Stored data:

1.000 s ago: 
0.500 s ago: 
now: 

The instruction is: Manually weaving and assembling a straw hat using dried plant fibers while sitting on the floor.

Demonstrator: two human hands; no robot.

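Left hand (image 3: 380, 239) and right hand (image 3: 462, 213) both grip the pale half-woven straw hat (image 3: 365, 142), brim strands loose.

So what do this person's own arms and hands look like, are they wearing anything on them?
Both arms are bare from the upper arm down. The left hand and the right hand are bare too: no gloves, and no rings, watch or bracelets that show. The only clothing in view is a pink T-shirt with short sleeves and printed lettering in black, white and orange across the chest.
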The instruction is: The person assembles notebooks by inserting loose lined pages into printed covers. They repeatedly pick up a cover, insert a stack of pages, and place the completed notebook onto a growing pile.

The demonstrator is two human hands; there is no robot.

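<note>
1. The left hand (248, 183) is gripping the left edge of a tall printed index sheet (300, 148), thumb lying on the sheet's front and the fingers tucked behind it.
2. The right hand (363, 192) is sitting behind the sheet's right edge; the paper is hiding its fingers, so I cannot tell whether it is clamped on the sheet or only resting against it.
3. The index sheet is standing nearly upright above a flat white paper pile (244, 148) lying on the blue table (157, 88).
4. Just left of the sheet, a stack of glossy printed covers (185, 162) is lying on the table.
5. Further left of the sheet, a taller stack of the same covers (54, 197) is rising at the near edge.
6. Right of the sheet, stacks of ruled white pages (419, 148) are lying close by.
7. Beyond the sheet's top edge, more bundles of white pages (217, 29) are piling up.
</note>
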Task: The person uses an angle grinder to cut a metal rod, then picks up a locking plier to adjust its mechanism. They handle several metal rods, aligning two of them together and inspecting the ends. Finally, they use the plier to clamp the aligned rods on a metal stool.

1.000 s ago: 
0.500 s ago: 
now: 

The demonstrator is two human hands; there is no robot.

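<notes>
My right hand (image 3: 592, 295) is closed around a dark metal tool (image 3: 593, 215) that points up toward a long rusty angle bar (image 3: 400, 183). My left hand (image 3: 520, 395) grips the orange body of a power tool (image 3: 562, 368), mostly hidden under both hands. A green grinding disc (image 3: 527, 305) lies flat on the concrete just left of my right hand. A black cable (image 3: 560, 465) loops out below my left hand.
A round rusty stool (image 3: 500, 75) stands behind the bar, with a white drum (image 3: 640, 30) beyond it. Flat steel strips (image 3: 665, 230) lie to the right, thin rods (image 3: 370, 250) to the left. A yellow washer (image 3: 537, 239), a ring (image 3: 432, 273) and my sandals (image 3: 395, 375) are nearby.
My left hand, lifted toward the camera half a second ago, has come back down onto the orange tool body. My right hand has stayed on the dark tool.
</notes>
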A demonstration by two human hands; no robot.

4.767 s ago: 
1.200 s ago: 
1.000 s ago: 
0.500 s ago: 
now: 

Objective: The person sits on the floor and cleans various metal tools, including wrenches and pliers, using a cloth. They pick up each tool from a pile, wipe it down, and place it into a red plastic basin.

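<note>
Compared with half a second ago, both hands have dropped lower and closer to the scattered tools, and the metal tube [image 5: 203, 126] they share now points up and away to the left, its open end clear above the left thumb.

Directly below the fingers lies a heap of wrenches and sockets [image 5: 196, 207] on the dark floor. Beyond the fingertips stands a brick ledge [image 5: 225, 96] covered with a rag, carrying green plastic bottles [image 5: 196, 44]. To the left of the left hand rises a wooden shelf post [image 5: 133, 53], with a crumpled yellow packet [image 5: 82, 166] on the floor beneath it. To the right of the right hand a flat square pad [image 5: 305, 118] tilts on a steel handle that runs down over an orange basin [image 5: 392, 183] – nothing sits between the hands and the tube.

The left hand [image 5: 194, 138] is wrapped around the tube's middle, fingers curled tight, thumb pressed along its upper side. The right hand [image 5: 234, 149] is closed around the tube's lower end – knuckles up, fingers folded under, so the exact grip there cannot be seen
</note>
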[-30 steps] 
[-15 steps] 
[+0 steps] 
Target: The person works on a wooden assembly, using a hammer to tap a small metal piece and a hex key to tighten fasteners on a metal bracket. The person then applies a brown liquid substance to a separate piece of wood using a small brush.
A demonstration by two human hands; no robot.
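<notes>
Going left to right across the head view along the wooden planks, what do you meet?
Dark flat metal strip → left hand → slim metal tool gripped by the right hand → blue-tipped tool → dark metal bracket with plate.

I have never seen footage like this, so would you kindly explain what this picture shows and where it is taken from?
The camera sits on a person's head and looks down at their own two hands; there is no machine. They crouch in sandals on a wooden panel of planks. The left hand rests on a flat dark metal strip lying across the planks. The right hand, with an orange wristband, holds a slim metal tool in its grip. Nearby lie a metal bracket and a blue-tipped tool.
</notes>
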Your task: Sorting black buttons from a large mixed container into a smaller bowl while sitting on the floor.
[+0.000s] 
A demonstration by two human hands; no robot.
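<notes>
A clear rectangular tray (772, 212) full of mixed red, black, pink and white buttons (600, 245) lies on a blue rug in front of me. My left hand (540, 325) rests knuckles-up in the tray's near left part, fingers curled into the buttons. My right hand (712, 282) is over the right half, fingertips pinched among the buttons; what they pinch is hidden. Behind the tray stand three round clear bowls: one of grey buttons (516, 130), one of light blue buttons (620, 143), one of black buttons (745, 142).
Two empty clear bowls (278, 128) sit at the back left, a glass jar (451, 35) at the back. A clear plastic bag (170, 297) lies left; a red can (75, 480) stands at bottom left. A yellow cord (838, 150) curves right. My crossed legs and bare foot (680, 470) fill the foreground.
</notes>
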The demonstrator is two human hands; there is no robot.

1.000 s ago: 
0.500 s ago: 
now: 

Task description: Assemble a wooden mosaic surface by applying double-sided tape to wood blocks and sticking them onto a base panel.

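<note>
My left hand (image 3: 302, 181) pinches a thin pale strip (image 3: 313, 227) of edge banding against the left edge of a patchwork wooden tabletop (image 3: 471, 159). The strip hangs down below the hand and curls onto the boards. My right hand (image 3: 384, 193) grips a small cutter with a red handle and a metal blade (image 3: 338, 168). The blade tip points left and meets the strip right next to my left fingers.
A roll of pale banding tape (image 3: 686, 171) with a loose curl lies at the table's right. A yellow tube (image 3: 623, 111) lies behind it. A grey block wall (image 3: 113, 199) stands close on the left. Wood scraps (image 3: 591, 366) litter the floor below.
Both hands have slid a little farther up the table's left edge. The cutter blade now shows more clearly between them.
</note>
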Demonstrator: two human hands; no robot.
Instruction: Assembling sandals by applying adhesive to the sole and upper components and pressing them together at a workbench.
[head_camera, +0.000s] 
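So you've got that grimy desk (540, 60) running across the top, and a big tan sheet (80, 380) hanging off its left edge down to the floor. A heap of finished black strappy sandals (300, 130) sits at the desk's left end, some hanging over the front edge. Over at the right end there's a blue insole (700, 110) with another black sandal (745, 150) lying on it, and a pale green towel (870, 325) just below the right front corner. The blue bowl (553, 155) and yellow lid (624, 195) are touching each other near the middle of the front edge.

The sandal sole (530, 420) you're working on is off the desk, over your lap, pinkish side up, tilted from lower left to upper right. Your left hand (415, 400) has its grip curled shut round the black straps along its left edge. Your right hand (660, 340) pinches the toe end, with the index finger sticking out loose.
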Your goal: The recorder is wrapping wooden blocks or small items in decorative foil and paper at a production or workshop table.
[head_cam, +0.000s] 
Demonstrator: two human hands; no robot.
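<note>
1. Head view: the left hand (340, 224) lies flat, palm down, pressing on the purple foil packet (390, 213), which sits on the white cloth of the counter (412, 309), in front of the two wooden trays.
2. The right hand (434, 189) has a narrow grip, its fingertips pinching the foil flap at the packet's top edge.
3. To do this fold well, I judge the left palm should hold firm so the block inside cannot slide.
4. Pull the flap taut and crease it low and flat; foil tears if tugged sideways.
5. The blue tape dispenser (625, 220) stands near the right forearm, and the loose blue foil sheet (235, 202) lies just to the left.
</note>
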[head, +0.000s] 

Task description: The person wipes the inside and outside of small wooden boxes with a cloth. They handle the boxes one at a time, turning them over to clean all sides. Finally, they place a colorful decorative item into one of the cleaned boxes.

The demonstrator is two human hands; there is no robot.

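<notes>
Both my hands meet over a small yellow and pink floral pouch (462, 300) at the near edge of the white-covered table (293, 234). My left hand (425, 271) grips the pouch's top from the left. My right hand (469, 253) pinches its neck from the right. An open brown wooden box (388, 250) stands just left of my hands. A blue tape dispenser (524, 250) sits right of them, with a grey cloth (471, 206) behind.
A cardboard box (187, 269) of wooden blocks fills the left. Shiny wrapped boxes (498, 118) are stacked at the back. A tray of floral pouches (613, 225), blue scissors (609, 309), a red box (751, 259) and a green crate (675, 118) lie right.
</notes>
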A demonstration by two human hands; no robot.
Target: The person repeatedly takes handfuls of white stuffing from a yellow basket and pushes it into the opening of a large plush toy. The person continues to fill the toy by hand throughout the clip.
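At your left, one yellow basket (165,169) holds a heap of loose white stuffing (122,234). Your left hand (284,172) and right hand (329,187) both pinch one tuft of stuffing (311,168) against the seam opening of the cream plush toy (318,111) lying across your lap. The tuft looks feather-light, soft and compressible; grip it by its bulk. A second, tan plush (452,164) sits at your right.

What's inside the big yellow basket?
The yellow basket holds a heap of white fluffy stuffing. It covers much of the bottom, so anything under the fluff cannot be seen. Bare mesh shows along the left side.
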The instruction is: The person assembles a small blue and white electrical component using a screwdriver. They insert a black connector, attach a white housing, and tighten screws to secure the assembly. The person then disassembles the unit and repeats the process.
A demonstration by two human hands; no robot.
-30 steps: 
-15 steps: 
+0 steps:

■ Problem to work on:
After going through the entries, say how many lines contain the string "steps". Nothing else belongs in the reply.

■ Output for this exercise:
6